- Built: 1972
- Location: Aulnay-sous-Bois, France;
- Coordinates: 48°57′48″N 2°28′59″E﻿ / ﻿48.96333°N 2.48306°E
- Industry: Automotive
- Products: cars
- Employees: 3,500 (2012)
- Area: 168.5 ha (416 acres)
- Defunct: 2014

= PSA Aulnay-sous-Bois Plant =

The PSA Aulnay-sous-Bois Plant is a former car plant in France, producing approximately 135,700 cars in 2011. The plant was acquired by the PSA Group in 1976 when Peugeot took a majority stake in the Citroën company which had built the plant. The plant is located on the northern edge of Paris at Aulnay-sous-Bois, close to the A1, A3 and A104 autoroutes.

The plant became active on 24 April 1973, just one month before Citroën and Fiat announced their "divorce", ending a collaboration agreement entered into seven years earlier, in 1968.

The Aulnay plant's closure was scheduled for 2014, but in the end this was brought forward and the last car came off the line in October 2013.

The plant incorporated manufacturing, painting and assembly departments including, between 1979 and 2008, two assembly lines and all the ancillary activities of an integrated car plant. It also housed two divisions unique within the PSA group:
The "Anti-pollution" department is where the emissions of all new models were measured: it was due for closure in August 2012.
The "Citroën repository", opened in 2001 is where examples of all the brand's former models were gathered: the repository is not a museum and is not normally open to visitors.

==History==
The Aulnay plant has hit the headlines many times over the years, often in connection with industrial unrest. Nevertheless, in 2003 it produced its six millionth car, and in 2003 production peaked at 447,575 vehicles produced by approximately 5,000 employees. (The figure did not include sub-contractors or temporary/agency workers.)

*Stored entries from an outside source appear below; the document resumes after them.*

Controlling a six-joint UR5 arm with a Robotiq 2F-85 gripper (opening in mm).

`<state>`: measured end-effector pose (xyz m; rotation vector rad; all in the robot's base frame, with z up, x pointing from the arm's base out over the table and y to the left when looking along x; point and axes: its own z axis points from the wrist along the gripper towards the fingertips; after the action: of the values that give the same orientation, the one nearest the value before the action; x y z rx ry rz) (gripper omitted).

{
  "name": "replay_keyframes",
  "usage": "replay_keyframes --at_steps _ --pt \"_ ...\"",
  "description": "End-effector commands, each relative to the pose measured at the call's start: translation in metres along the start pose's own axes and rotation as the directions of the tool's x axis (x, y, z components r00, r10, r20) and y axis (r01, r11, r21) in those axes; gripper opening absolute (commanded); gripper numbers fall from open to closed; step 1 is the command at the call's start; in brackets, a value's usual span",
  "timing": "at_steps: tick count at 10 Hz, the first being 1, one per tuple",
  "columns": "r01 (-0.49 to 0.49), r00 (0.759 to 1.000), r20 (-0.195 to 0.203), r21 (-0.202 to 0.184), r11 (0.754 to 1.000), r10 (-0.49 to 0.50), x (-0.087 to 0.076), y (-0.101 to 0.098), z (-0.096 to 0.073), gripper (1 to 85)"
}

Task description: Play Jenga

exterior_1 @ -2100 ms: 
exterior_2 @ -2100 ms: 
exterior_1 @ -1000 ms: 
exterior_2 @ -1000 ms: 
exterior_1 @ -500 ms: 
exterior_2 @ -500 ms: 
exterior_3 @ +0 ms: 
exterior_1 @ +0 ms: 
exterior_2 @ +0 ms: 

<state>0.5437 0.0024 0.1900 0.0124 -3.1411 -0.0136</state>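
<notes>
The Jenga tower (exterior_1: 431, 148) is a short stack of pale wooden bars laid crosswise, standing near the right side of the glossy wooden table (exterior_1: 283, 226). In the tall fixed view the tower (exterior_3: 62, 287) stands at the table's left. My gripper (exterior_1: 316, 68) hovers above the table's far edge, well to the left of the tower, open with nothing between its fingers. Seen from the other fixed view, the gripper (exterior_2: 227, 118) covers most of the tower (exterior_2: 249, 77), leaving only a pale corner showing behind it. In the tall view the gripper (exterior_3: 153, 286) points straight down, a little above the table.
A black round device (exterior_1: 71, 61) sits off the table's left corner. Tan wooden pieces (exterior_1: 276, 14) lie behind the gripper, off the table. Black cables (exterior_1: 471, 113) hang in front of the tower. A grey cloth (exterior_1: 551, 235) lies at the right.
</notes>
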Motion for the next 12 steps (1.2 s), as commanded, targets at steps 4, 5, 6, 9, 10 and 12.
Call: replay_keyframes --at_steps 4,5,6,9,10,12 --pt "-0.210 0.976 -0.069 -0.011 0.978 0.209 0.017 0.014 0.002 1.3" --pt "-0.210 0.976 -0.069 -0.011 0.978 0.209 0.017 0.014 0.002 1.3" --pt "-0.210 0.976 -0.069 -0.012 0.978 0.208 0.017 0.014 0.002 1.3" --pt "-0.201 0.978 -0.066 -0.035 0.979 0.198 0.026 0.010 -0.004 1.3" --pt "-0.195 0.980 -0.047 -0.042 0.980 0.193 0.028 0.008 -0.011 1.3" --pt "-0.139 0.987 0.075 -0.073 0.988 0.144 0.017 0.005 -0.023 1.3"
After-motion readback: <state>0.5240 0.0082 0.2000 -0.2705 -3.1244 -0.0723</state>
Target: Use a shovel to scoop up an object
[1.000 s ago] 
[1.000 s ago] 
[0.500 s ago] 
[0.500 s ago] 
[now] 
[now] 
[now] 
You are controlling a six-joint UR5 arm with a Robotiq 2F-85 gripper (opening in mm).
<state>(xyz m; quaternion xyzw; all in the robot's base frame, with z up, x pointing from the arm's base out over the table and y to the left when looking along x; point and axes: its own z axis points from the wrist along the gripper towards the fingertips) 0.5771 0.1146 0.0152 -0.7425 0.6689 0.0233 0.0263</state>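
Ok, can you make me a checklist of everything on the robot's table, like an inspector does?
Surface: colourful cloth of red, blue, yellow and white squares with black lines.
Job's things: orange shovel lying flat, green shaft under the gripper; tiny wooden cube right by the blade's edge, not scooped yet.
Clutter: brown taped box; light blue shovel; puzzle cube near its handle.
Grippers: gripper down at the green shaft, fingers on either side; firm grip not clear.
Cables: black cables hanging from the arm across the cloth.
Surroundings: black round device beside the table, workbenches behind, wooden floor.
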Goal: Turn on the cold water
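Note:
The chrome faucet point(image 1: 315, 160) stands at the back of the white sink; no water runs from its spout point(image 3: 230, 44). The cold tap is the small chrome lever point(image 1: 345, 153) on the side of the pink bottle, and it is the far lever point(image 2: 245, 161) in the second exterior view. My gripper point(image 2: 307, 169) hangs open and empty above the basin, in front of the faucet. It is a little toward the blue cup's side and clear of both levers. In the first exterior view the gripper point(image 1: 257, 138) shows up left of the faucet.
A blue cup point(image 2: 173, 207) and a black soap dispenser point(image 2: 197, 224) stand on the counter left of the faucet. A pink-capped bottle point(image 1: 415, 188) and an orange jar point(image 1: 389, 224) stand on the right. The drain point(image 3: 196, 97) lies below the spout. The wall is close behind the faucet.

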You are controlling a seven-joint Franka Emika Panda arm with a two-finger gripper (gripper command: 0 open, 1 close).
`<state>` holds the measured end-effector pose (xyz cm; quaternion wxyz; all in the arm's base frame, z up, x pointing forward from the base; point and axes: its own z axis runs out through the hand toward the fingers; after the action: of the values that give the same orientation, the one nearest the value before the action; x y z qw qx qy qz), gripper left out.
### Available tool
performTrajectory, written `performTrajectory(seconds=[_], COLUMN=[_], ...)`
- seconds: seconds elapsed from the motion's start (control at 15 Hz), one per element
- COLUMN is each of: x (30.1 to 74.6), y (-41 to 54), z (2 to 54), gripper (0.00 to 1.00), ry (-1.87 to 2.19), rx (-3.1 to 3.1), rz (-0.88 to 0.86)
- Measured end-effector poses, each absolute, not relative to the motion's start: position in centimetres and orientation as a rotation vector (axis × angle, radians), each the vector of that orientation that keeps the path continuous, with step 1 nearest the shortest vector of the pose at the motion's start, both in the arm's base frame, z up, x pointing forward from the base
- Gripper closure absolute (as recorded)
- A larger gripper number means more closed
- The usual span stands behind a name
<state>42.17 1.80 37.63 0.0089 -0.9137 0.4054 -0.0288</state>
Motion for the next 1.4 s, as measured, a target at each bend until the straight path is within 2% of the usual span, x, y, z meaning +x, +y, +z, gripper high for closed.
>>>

Closure plans became known by June 2011 thanks to the publication by the trades union at the plant of an internal document, the contents of which management confirmed a month later. A four-month-long strike took place during the first part of 2013 and on 30 August 2013 the company's management announced that the closure scheduled for 2014 would take place in October 2013. The final car, a Citroën C3, was produced on Friday, 25 October 2013 and purchased by the "Citroën Héritage" organisation.

== Products ==

The first cars produced at Aulnay were Citroën DS models, but this was in effect a pilot run of what was by 1973 becoming a "run-out" model. The first car to be produced by Aulnay in significant volumes was the Citroën CX, produced at Aulnay between 1974 and 1989, during which time 1,012,733 CXs emerged from the plant. Subsequently, Aulnay concentrated on the manufacturer's smaller models. Three other Aulnay models beat the one million threshold as follows:

- 1986 to 1995 : Citroën AX: 1,069,468 cars
- 1996 to 2003 : Citroën Saxo 1,662,290 cars
- 2001 to 2013 : Citroën C3 1,625,665 cars up to 2008

When the manufacturer found itself short of capacity for mechanically similar Peugeot models, production of these was also supplemented with output from Aulnay, notably in respect of the popular Peugeot 205 and 106 models.

By the time production ended in 2013 Aulnay had clocked up production of 8,568,391 automobiles.